--- Exercise goal ---
Please set down each of the lines below once more, exactly, omitting all pictures.

--- Data segment ---
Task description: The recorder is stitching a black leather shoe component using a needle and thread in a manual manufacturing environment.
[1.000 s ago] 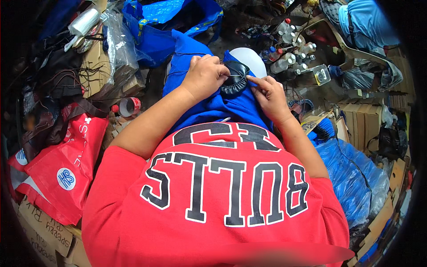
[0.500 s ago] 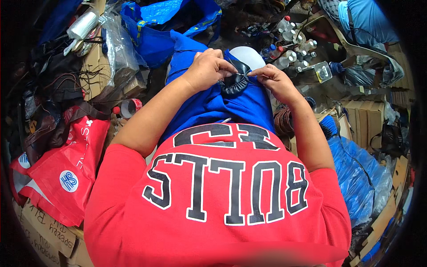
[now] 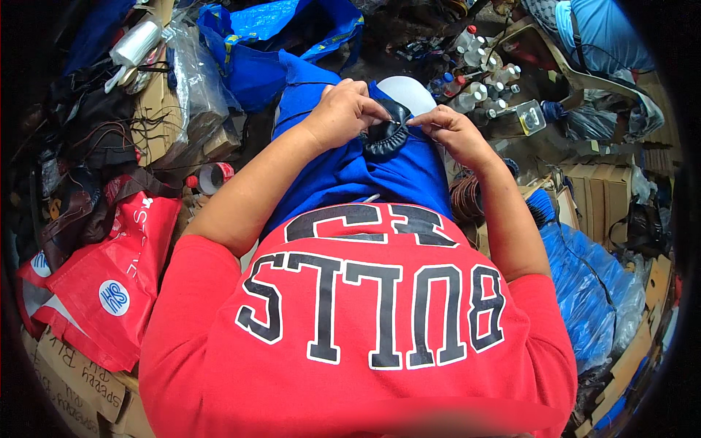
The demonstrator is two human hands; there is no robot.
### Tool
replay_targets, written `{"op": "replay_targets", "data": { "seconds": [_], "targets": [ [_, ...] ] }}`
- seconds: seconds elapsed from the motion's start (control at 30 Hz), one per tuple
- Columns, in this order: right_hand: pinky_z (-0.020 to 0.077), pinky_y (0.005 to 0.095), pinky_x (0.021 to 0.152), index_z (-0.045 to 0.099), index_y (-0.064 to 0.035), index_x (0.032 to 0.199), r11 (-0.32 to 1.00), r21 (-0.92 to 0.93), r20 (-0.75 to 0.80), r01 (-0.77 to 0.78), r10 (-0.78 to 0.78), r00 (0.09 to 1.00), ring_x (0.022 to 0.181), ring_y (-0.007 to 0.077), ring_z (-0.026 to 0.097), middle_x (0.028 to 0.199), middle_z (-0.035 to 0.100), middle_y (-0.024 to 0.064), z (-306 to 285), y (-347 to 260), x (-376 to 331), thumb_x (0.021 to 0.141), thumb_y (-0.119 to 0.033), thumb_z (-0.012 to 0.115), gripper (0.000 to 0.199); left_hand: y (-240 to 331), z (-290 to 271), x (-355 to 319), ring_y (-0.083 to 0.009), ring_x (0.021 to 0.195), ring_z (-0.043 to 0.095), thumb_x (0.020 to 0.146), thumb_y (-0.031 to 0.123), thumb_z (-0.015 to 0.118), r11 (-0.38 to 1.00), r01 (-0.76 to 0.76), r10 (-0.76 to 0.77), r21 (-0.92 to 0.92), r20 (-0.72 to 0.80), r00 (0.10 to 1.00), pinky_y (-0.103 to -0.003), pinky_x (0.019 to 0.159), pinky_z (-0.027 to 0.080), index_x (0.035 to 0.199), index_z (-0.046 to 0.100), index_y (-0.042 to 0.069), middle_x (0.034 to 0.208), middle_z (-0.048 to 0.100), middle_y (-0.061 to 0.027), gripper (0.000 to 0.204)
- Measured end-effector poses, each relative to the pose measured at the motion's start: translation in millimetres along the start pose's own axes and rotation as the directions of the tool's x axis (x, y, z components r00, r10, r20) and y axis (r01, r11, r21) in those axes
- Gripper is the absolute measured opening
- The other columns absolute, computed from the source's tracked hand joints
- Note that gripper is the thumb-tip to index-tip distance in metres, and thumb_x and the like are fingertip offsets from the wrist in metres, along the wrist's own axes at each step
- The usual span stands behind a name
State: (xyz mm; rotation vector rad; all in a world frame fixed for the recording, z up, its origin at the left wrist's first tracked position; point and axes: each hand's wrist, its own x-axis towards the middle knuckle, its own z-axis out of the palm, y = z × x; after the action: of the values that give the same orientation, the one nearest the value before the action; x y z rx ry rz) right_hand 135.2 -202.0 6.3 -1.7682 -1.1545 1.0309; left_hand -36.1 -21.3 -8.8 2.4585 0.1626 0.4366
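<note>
Cluttered floor; both hands pinch black gathered leather piece (image 3: 387,131) (glossy, puckered).

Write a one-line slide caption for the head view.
Both hands, left hand and right hand, pinch a black leather piece over a cluttered floor.

Dark, cluttered floor (image 3: 409,44) lay around me: flattened cardboard (image 3: 157,124) at upper left, a red bag (image 3: 102,292) lower left, small bottles (image 3: 478,80) upper right, blue plastic sheeting (image 3: 584,292) at right.
</note>
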Motion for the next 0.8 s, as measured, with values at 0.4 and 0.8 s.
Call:
{"op": "replay_targets", "data": {
  "seconds": [0.4, 0.8],
  "targets": [
    [0.0418, 0.0234, 0.082, 0.070, -0.0137, 0.104, 0.999, -0.025, 0.083, 0.030, -0.028, 0.996, 0.086, 0.0132, 0.053, 0.088, 0.056, 0.0029, -5, 7, 3, 0.077, -0.001, 0.059, 0.032, -4, -4, 13, -0.0205, 0.078, 0.051, 0.069, 0.004, 0.069, 0.988, -0.004, 0.037, -0.156, 0.204, 0.978, -0.030, 0.070, 0.044, 0.088, 0.073, 0.015, 0.074, 0.052, -0.0042, 0.022],
    [0.0412, 0.0233, 0.083, 0.069, -0.0137, 0.106, 0.999, 0.000, 0.035, 0.042, -0.042, 0.999, 0.088, 0.0135, 0.053, 0.088, 0.054, 0.0027, -1, 14, -1, 0.078, -0.002, 0.059, 0.032, -9, -3, -1, -0.0229, 0.079, 0.050, 0.069, 0.003, 0.067, 1.000, -0.007, 0.009, -0.011, 0.175, 0.984, -0.033, 0.072, 0.044, 0.098, 0.072, 0.024, 0.077, 0.055, -0.0039, 0.036]
  ]
}}
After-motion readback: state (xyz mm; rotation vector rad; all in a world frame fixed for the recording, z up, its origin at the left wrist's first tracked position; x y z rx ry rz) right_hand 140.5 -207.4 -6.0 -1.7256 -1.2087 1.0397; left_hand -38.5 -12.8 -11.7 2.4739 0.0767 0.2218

--- Result of this exercise ---
Task description: The recorder is stitching a black leather shoe component using a needle and thread in a manual manufacturing environment.
[1.000 s ago] 
[0.500 s ago] 
[now] 
The demonstrator is two human hands; there is no robot.
### Tool
replay_targets, written `{"op": "replay_targets", "data": { "seconds": [_], "targets": [ [_, ...] ] }}`
- seconds: seconds elapsed from the motion's start (control at 30 Hz), one per tuple
- Columns, in this order: right_hand: pinky_z (-0.020 to 0.077), pinky_y (0.005 to 0.095), pinky_x (0.021 to 0.152), index_z (-0.045 to 0.099), index_y (-0.064 to 0.035), index_x (0.032 to 0.199), r11 (-0.32 to 1.00), r21 (-0.92 to 0.93), r20 (-0.75 to 0.80), r01 (-0.77 to 0.78), r10 (-0.78 to 0.78), r00 (0.09 to 1.00), ring_x (0.022 to 0.181), ring_y (-0.007 to 0.077), ring_z (-0.026 to 0.097), middle_x (0.028 to 0.199), middle_z (-0.035 to 0.100), middle_y (-0.024 to 0.064), z (-306 to 285), y (-347 to 260), x (-376 to 331), thumb_x (0.021 to 0.141), thumb_y (-0.119 to 0.033), thumb_z (-0.012 to 0.115), gripper (0.000 to 0.199); left_hand: y (-240 to 331), z (-290 to 271), x (-355 to 319), ring_y (-0.083 to 0.009), ring_x (0.021 to 0.195), ring_z (-0.043 to 0.095), thumb_x (0.020 to 0.146), thumb_y (-0.031 to 0.123), thumb_z (-0.015 to 0.118), r11 (-0.38 to 1.00), r01 (-0.76 to 0.76), r10 (-0.76 to 0.77), r21 (-0.92 to 0.92), r20 (-0.72 to 0.80), r00 (0.10 to 1.00), pinky_y (-0.103 to -0.003), pinky_x (0.019 to 0.159), pinky_z (-0.027 to 0.080), index_x (0.035 to 0.199), index_z (-0.046 to 0.100), index_y (-0.042 to 0.069), middle_x (0.034 to 0.208), middle_z (-0.048 to 0.100), middle_y (-0.061 to 0.027), gripper (0.000 to 0.204)
- Measured end-effector poses, each relative to the pose measured at the motion's start: translation in millimetres along the start pose's own axes and rotation as the directions of the tool's x axis (x, y, z components r00, r10, r20) and y axis (r01, r11, r21) in those axes
- Gripper is the absolute measured opening
- The other columns absolute, computed from the source's tracked hand joints
- Note that gripper is the thumb-tip to index-tip distance in metres, and thumb_x and the like are fingertip offsets from the wrist in metres, along the wrist's own axes at each step
- The usual span stands behind a name
State: (xyz mm; rotation vector rad; all in a world frame fixed for the recording, z up, its origin at the left wrist's first tracked position; point and axes: each hand's wrist, its own x-axis towards the middle knuckle, its own z-axis out of the palm, y = z × x; after the action: of the values that give the same orientation, the one nearest the value before the action; x y z rx ry rz) right_hand 135.2 -202.0 6.3 -1.7682 -1.1545 1.0309; left_hand -36.1 -21.3 -8.8 2.4585 0.1626 0.4366
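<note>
Cluttered floor; both hands pinch black gathered leather piece (image 3: 387,131) (glossy, puckered).

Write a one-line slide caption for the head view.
Both hands, left hand and right hand, pinch a black leather piece over a cluttered floor.

Dark, cluttered floor (image 3: 409,44) lay around me: flattened cardboard (image 3: 157,124) at upper left, a red bag (image 3: 102,292) lower left, small bottles (image 3: 478,80) upper right, blue plastic sheeting (image 3: 584,292) at right.
</note>
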Motion for the next 0.8 s, as measured, with values at 0.4 and 0.8 s.
Call:
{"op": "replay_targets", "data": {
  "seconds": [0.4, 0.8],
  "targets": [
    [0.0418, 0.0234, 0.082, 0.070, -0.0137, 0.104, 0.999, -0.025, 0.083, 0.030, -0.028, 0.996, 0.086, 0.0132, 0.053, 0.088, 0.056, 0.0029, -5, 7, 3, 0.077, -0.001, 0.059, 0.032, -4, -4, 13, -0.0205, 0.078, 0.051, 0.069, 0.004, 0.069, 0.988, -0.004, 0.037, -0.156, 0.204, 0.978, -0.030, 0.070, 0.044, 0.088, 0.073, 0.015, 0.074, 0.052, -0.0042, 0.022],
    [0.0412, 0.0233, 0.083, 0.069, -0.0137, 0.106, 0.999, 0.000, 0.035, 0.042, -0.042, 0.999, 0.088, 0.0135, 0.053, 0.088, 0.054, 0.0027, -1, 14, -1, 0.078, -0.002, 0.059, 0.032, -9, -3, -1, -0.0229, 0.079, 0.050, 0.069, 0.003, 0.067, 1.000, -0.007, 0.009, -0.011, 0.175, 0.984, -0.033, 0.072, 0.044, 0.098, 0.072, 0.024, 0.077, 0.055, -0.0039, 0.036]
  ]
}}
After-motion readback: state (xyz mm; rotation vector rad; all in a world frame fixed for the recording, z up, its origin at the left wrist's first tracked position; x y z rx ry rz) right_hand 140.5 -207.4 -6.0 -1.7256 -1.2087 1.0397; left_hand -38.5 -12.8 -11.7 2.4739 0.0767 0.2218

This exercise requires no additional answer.